#### Data section
Start of Block
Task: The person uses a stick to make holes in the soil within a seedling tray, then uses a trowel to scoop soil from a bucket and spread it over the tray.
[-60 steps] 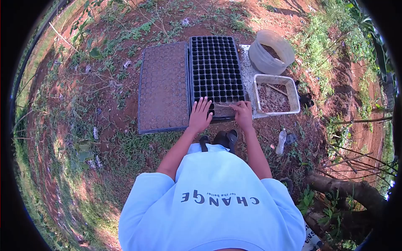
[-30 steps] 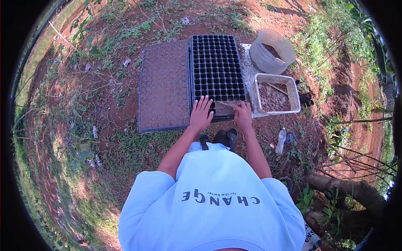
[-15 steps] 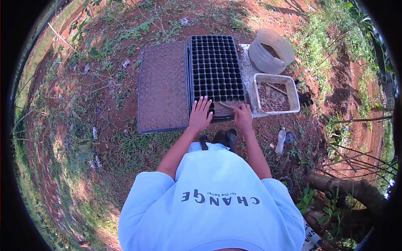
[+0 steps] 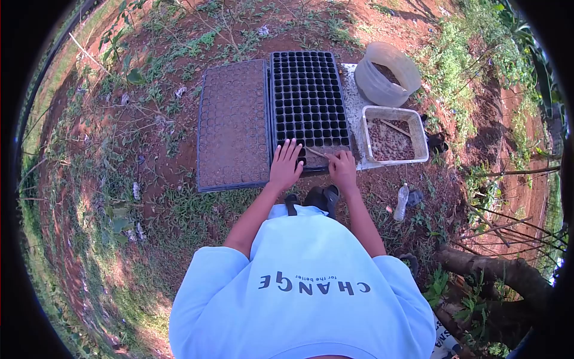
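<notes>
A black seedling tray (image 4: 308, 90) with rows of square cells lies before me, its near rows filled level with brown soil. My left hand (image 4: 287, 165) rests on the tray's near left corner, palm down with the fingers stretched out. At the near right part, my right hand (image 4: 342, 170) grips a thin wooden stick (image 4: 317, 152), which points left over the soil-filled cells. Beside it on the left is a second seedling tray (image 4: 232, 122), covered with soil across its cells.
A white rectangular tub (image 4: 366, 140) with brown seed-like bits and a stick stands on a pale board (image 4: 351, 90) to the right. Behind it is a translucent bucket (image 4: 382, 90) with soil inside. A plastic bottle (image 4: 401, 202) and a thick branch (image 4: 490, 266) are at the lower right.
My right hand has shifted slightly left, and the stick's tip has moved left and a little nearer to me. My left hand has stayed in place.
</notes>
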The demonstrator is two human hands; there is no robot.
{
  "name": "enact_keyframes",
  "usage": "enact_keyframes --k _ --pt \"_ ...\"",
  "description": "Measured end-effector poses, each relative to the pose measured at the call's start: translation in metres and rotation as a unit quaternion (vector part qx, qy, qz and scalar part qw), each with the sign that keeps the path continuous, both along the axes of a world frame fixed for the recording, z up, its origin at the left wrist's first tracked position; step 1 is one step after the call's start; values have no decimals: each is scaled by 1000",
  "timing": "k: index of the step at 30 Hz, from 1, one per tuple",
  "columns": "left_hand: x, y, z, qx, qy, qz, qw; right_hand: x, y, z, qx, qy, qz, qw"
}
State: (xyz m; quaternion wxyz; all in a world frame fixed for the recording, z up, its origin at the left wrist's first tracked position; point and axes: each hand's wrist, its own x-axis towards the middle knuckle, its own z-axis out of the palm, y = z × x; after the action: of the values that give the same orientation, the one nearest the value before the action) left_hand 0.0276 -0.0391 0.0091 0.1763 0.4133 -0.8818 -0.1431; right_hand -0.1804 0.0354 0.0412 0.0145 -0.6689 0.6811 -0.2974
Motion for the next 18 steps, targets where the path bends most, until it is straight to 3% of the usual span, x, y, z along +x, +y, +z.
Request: enact_keyframes --k 6,11,18 --pt "-1 1 6 11 2 1 1000 -1 -1 -7 -4 -6 -83 997" --pt "3 -3 9 80 139 43 986 -2 -10 -12 -18 -24 -135 990" --pt "-13 -5 24 74 117 99 985 -3 -21 -11 -11 -85 -193 977"
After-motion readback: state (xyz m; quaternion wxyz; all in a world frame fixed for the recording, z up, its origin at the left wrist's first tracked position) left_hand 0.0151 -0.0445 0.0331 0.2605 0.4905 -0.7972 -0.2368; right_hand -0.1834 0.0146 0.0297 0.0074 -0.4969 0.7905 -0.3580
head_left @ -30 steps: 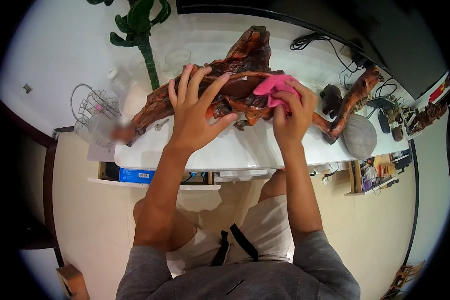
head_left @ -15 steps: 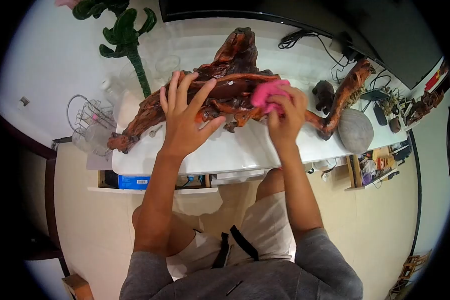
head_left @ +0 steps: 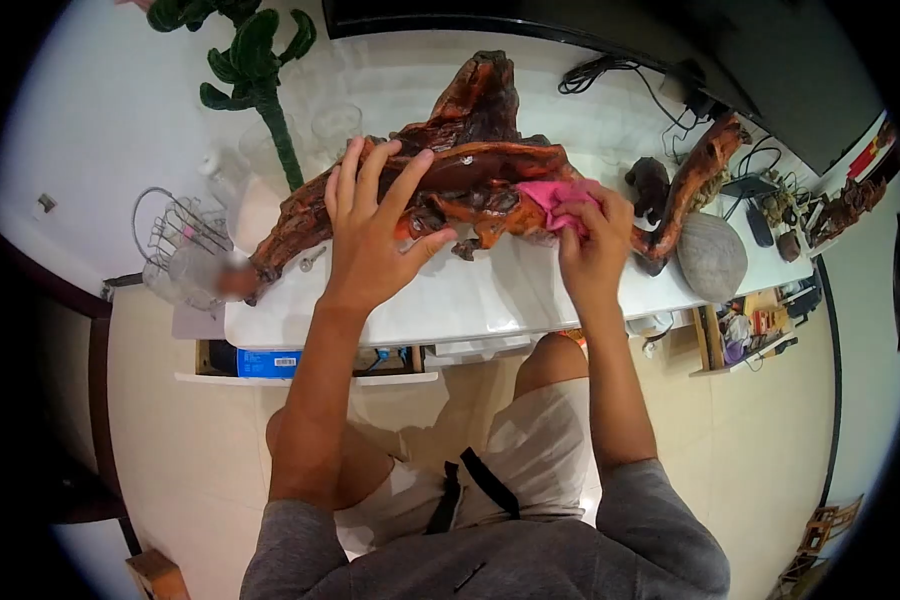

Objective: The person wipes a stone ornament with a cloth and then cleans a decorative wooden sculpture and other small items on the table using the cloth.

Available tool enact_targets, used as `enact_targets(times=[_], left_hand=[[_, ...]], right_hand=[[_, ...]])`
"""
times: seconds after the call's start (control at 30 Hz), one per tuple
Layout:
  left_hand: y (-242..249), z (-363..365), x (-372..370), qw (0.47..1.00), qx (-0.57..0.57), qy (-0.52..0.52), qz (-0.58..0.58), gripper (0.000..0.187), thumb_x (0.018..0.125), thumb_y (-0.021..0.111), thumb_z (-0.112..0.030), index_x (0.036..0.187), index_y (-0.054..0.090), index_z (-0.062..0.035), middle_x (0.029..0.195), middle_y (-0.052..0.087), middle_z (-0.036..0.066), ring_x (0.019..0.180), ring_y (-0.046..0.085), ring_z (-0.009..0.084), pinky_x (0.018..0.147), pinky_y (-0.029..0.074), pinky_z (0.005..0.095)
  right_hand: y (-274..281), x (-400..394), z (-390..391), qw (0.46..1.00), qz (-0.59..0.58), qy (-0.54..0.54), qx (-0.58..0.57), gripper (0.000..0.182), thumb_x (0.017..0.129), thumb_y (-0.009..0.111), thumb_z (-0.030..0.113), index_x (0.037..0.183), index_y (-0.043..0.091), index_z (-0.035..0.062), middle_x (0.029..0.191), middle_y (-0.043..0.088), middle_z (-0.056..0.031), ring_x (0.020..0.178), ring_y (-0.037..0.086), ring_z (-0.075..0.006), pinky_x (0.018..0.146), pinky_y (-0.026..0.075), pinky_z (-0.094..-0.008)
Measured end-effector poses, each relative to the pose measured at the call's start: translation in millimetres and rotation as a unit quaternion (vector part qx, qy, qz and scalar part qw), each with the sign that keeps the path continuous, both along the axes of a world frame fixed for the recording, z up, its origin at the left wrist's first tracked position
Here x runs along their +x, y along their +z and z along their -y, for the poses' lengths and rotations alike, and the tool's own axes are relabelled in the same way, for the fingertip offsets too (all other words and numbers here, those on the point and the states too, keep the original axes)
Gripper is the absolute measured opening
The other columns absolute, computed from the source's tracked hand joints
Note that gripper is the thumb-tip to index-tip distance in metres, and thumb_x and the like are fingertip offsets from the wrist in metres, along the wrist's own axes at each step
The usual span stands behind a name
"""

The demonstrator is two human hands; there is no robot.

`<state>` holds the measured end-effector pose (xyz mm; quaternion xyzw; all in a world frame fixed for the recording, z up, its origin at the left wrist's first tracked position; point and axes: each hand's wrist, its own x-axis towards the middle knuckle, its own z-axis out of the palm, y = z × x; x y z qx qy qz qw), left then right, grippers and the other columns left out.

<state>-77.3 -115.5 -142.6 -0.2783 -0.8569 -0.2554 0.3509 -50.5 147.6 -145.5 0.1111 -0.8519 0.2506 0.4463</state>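
A long, glossy red-brown driftwood carving (head_left: 485,165) lies across the white cabinet top (head_left: 450,295), with a tall stump rising at its back. My left hand (head_left: 370,230) rests on its left half, fingers spread and nothing held. In my right hand (head_left: 595,240) is a bunched pink cloth (head_left: 552,200), pressed against the carving's right-hand part. The fingers close round the cloth and hide some of it. Beyond that hand, the carving's right branch (head_left: 705,170) bends upward next to a round grey stone (head_left: 712,258).
A dark animal figurine (head_left: 648,188) stands behind the right branch. At the left are a green artificial plant (head_left: 275,110) and a wire rack with glasses (head_left: 185,245). A black television (head_left: 610,30) spans the back. Open drawers (head_left: 755,335) jut from the front, one holding a blue box (head_left: 268,363).
My right hand has slid a little to the right and down along the carving with the pink cloth. My left hand stays in nearly the same place.
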Motion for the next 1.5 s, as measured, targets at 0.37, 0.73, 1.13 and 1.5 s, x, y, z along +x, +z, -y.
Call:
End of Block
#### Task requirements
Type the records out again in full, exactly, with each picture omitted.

#### Task result
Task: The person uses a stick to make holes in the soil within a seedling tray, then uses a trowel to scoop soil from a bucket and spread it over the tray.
[-60 steps] 
[-30 steps] 
[-15 steps] 
[+0 steps] 
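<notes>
A black seedling tray (image 4: 308, 90) with rows of square cells lies before me, its near rows filled level with brown soil. My left hand (image 4: 287, 165) rests on the tray's near left corner, palm down with the fingers stretched out. At the near right part, my right hand (image 4: 342, 170) grips a thin wooden stick (image 4: 317, 152), which points left over the soil-filled cells. Beside it on the left is a second seedling tray (image 4: 232, 122), covered with soil across its cells.
A white rectangular tub (image 4: 366, 140) with brown seed-like bits and a stick stands on a pale board (image 4: 351, 90) to the right. Behind it is a translucent bucket (image 4: 382, 90) with soil inside. A plastic bottle (image 4: 401, 202) and a thick branch (image 4: 490, 266) are at the lower right.
My right hand has shifted slightly left, and the stick's tip has moved left and a little nearer to me. My left hand has stayed in place.
</notes>
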The demonstrator is two human hands; there is no robot.
{
  "name": "enact_keyframes",
  "usage": "enact_keyframes --k _ --pt \"_ ...\"",
  "description": "Measured end-effector poses, each relative to the pose measured at the call's start: translation in metres and rotation as a unit quaternion (vector part qx, qy, qz and scalar part qw), each with the sign that keeps the path continuous, both along the axes of a world frame fixed for the recording, z up, its origin at the left wrist's first tracked position; step 1 is one step after the call's start; values have no decimals: each is scaled by 1000",
  "timing": "k: index of the step at 30 Hz, from 1, one per tuple",
  "columns": "left_hand: x, y, z, qx, qy, qz, qw; right_hand: x, y, z, qx, qy, qz, qw"
}
State: (xyz m; quaternion wxyz; all in a world frame fixed for the recording, z up, its origin at the left wrist's first tracked position; point and axes: each hand's wrist, its own x-axis towards the middle knuckle, its own z-axis out of the palm, y = z × x; after the action: of the values that give the same orientation, the one nearest the value before the action) left_hand 0.0276 -0.0391 0.0091 0.1763 0.4133 -0.8818 -0.1431; right_hand -0.1804 0.0354 0.0412 0.0145 -0.6689 0.6811 -0.2974
Motion for the next 18 steps, targets where the path bends most, until it is straight to 3% of the usual span, x, y, z along +x, +y, +z.
Request: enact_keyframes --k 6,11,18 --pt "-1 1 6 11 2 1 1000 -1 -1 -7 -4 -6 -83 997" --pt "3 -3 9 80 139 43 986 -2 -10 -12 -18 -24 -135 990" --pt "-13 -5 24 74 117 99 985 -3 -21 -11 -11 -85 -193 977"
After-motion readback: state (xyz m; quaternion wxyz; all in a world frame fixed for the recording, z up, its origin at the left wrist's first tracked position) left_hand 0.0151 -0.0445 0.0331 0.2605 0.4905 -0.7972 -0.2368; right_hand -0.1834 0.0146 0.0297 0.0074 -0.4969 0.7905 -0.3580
head_left @ -30 steps: 
head_left @ -15 steps: 
head_left @ +0 steps: 

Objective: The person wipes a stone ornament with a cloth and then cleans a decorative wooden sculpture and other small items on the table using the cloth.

Available tool enact_targets, used as `enact_targets(times=[_], left_hand=[[_, ...]], right_hand=[[_, ...]])`
"""
times: seconds after the call's start (control at 30 Hz), one per tuple
Layout:
  left_hand: y (-242..249), z (-363..365), x (-372..370), qw (0.47..1.00), qx (-0.57..0.57), qy (-0.52..0.52), qz (-0.58..0.58), gripper (0.000..0.187), thumb_x (0.018..0.125), thumb_y (-0.021..0.111), thumb_z (-0.112..0.030), index_x (0.036..0.187), index_y (-0.054..0.090), index_z (-0.062..0.035), middle_x (0.029..0.195), middle_y (-0.052..0.087), middle_z (-0.036..0.066), ring_x (0.019..0.180), ring_y (-0.046..0.085), ring_z (-0.009..0.084), pinky_x (0.018..0.147), pinky_y (-0.029..0.074), pinky_z (0.005..0.095)
  right_hand: y (-274..281), x (-400..394), z (-390..391), qw (0.46..1.00), qz (-0.59..0.58), qy (-0.54..0.54), qx (-0.58..0.57), gripper (0.000..0.182), thumb_x (0.017..0.129), thumb_y (-0.009..0.111), thumb_z (-0.030..0.113), index_x (0.037..0.183), index_y (-0.043..0.091), index_z (-0.035..0.062), middle_x (0.029..0.191), middle_y (-0.043..0.088), middle_z (-0.056..0.031), ring_x (0.020..0.178), ring_y (-0.037..0.086), ring_z (-0.075..0.006), pinky_x (0.018..0.146), pinky_y (-0.026..0.075), pinky_z (-0.094..-0.008)
Measured end-effector poses, each relative to the pose measured at the call's start: translation in millimetres and rotation as a unit quaternion (vector part qx, qy, qz and scalar part qw), each with the sign that keeps the path continuous, both along the axes of a world frame fixed for the recording, z up, its origin at the left wrist's first tracked position
Here x runs along their +x, y along their +z and z along their -y, for the poses' lengths and rotations alike, and the tool's own axes are relabelled in the same way, for the fingertip offsets too (all other words and numbers here, those on the point and the states too, keep the original axes)
Gripper is the absolute measured opening
The other columns absolute, computed from the source's tracked hand joints
Note that gripper is the thumb-tip to index-tip distance in metres, and thumb_x and the like are fingertip offsets from the wrist in metres, along the wrist's own axes at each step
The usual span stands behind a name
"""

The demonstrator is two human hands; there is no robot.

`<state>` holds the measured end-effector pose (xyz mm; quaternion xyzw; all in a world frame fixed for the recording, z up, its origin at the left wrist's first tracked position; point and axes: each hand's wrist, its own x-axis towards the middle knuckle, its own z-axis out of the palm, y = z × x; x y z qx qy qz qw), left then right, grippers and the other columns left out.

<state>-77.3 -115.5 -142.6 -0.2783 -0.8569 -0.2554 0.3509 -50.5 147.6 -145.5 0.1111 -0.8519 0.2506 0.4463</state>
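A long, glossy red-brown driftwood carving (head_left: 485,165) lies across the white cabinet top (head_left: 450,295), with a tall stump rising at its back. My left hand (head_left: 370,230) rests on its left half, fingers spread and nothing held. In my right hand (head_left: 595,240) is a bunched pink cloth (head_left: 552,200), pressed against the carving's right-hand part. The fingers close round the cloth and hide some of it. Beyond that hand, the carving's right branch (head_left: 705,170) bends upward next to a round grey stone (head_left: 712,258).
A dark animal figurine (head_left: 648,188) stands behind the right branch. At the left are a green artificial plant (head_left: 275,110) and a wire rack with glasses (head_left: 185,245). A black television (head_left: 610,30) spans the back. Open drawers (head_left: 755,335) jut from the front, one holding a blue box (head_left: 268,363).
My right hand has slid a little to the right and down along the carving with the pink cloth. My left hand stays in nearly the same place.
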Motion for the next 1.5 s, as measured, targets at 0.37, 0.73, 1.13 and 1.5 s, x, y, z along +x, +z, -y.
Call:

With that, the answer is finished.